From the first line of the material through the line containing "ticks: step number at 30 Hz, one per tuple", restate everything word for word and nothing more.

-------- Recorded information

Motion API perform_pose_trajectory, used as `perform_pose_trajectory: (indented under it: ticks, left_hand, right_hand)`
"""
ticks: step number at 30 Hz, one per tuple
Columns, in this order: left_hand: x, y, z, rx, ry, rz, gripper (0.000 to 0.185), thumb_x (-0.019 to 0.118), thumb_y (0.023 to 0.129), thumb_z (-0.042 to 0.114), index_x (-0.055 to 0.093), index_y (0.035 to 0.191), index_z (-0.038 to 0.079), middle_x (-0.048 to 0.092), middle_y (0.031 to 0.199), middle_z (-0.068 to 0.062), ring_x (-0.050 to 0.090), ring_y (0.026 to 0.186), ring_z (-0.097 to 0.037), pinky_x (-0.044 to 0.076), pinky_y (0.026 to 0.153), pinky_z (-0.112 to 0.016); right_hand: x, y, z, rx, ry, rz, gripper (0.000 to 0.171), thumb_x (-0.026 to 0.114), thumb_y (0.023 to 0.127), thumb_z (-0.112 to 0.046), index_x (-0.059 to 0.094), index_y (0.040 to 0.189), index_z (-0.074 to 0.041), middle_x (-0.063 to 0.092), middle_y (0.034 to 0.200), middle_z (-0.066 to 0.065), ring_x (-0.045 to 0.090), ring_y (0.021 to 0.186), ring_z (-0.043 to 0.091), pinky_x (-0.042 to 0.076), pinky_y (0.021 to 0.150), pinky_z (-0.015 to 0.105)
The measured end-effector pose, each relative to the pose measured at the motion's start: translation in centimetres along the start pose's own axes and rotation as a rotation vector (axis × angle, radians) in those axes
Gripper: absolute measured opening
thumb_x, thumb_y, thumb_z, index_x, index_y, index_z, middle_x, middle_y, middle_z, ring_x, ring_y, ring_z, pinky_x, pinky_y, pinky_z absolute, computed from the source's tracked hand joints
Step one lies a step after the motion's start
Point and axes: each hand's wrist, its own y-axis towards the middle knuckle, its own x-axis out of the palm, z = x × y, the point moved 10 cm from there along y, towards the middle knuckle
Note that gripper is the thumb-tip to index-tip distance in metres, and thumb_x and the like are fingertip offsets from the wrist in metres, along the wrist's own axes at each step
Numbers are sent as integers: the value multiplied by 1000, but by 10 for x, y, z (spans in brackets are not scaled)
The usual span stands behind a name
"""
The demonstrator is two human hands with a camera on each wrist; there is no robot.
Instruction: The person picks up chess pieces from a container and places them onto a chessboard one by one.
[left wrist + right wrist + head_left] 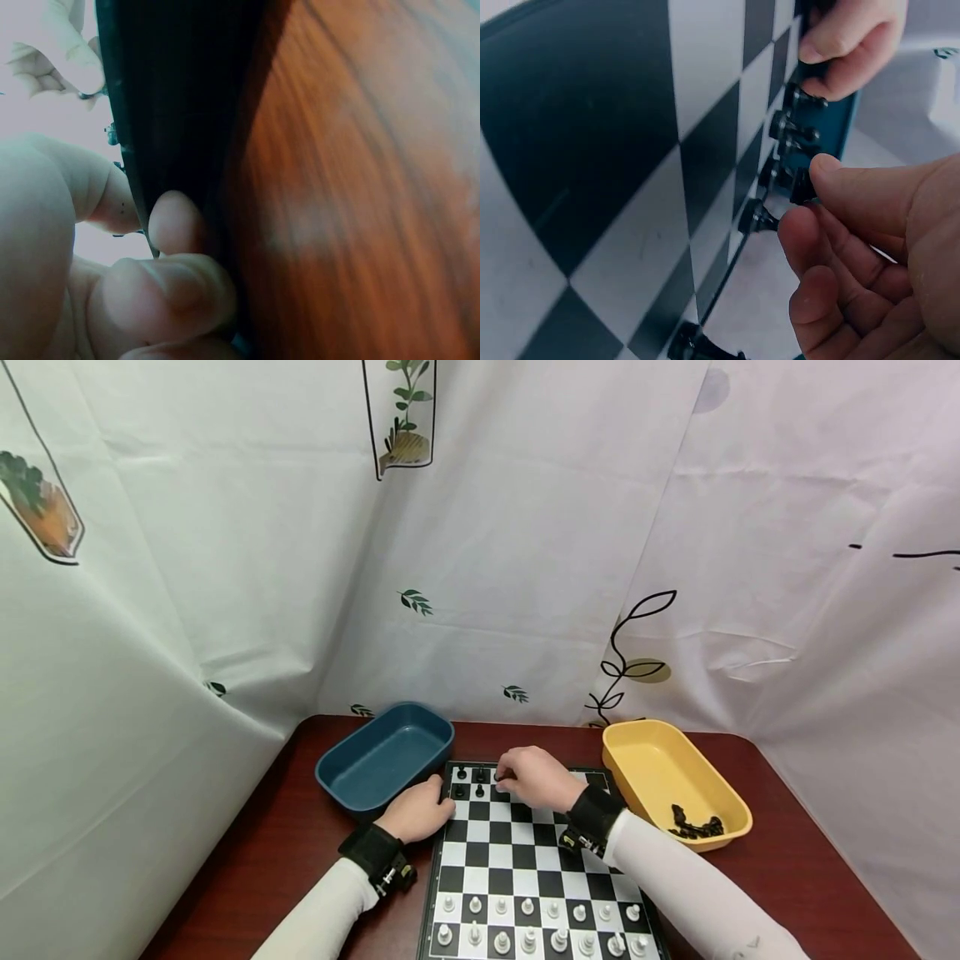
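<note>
My right hand (538,778) is over the far rows of the chessboard (500,832). In the right wrist view, its thumb and fingers pinch a small black chess piece (802,186), partly hidden by the fingertips. Several black pieces (480,791) stand at the board's far left corner, just left of that hand. My left hand (417,812) holds the board's left edge; in the left wrist view its fingers (176,296) lie against the dark side of the board. Two rows of white pieces (502,942) stand at the near end.
A yellow tub (651,760) at the right holds several black pieces (696,823) in its near end. Left of the board, a blue tub (390,747) stands behind my left hand. The dark red table (296,827) meets a white cloth backdrop (480,568) at the back.
</note>
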Motion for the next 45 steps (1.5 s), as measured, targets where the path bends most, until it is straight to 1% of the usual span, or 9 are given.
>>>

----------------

Expected answer →
Motion API perform_pose_trajectory, used as `perform_pose_trajectory: (indented under it: ticks, left_hand, right_hand)`
"""
ticks: step number at 30 Hz, one per tuple

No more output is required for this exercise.